**Task directions**
In the records below, find the line with "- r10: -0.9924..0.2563" and the line with "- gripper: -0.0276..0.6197"; return exactly those lines and every line between them.

Provided information Start Marker

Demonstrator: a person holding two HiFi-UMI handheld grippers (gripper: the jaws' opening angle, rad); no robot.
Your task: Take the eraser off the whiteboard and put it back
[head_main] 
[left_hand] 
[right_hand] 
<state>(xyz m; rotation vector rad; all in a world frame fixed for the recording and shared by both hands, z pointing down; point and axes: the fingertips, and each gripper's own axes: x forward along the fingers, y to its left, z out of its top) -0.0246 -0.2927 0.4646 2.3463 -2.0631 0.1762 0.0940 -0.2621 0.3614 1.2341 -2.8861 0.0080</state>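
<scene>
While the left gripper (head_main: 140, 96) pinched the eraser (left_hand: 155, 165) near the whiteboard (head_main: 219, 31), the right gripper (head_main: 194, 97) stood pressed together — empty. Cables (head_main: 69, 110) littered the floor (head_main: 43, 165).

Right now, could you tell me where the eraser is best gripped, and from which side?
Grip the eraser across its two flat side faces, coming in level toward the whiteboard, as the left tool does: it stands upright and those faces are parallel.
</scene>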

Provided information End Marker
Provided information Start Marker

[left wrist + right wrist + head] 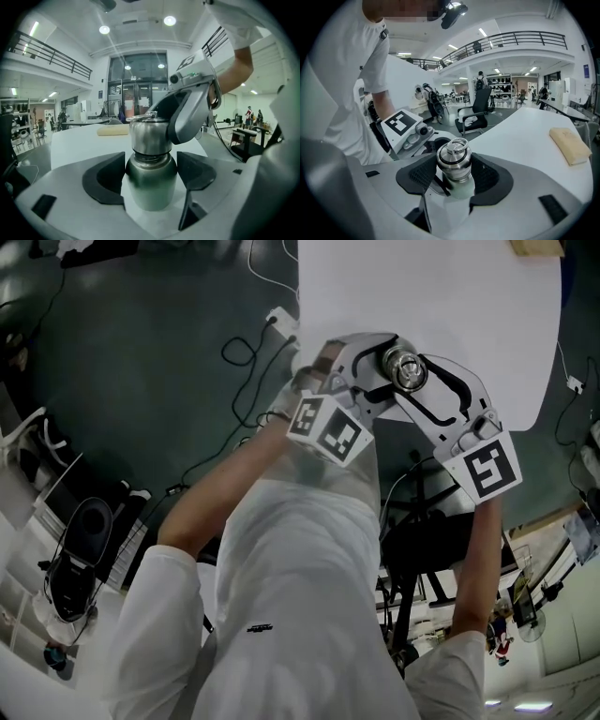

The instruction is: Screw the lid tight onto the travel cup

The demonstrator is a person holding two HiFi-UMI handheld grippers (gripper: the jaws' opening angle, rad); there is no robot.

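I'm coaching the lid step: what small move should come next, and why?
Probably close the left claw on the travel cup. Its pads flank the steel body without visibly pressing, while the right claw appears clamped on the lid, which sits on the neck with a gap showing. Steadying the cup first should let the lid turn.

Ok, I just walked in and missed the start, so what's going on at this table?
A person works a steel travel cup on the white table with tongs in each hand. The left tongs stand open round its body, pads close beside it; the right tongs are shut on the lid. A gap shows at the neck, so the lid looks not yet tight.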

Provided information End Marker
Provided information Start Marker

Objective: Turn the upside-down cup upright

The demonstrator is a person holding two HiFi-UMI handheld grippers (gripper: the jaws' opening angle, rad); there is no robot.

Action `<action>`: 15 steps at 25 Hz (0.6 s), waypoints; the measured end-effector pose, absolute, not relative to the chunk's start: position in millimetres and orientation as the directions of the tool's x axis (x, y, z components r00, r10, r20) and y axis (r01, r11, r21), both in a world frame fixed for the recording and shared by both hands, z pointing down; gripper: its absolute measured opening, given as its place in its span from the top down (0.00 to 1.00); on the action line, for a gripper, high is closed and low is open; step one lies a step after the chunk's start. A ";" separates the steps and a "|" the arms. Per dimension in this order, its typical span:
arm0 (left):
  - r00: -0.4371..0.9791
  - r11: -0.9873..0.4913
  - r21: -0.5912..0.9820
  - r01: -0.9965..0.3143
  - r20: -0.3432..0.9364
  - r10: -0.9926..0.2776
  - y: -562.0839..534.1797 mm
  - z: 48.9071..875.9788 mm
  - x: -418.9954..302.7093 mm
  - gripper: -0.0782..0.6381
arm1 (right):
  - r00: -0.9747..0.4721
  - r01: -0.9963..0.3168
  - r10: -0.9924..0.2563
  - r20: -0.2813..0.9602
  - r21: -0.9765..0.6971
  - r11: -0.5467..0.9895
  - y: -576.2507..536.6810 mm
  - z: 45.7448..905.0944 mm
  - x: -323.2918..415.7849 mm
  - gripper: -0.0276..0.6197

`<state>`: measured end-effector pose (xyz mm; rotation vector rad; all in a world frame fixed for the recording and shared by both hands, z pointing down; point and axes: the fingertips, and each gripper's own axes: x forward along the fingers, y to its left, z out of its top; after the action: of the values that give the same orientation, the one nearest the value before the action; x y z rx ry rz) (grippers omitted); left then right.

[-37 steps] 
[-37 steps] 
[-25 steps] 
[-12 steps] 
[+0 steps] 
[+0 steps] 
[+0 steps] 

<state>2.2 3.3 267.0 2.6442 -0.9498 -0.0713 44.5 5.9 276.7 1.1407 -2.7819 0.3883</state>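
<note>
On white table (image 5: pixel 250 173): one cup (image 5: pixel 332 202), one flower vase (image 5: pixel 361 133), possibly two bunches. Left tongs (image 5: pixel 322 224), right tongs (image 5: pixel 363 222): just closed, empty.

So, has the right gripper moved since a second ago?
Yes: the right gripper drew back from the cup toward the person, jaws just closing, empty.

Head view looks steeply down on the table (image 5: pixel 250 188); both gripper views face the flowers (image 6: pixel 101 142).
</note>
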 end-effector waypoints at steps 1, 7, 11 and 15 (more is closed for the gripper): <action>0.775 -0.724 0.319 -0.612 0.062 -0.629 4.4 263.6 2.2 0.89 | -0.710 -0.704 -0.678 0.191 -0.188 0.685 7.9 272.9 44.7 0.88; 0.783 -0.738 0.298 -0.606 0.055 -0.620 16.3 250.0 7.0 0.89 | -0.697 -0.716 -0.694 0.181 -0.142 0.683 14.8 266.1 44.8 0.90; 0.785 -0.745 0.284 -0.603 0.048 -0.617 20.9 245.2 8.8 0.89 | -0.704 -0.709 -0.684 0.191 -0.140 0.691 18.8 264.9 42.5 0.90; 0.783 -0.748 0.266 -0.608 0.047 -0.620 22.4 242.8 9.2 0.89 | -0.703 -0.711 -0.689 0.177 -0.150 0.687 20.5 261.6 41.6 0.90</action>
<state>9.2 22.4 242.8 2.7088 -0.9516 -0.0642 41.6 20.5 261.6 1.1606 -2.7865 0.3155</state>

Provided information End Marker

**Expected answer**
  - r10: -0.9924..0.2563
  - r20: -0.2813..0.9602
  - r21: -0.9765..0.6971
  - r11: -0.5467..0.9895
  - y: -576.2507..536.6810 mm
  - z: 45.7448..905.0944 mm
  - x: -323.2918..415.7849 mm
  - gripper: -0.0276..0.6197

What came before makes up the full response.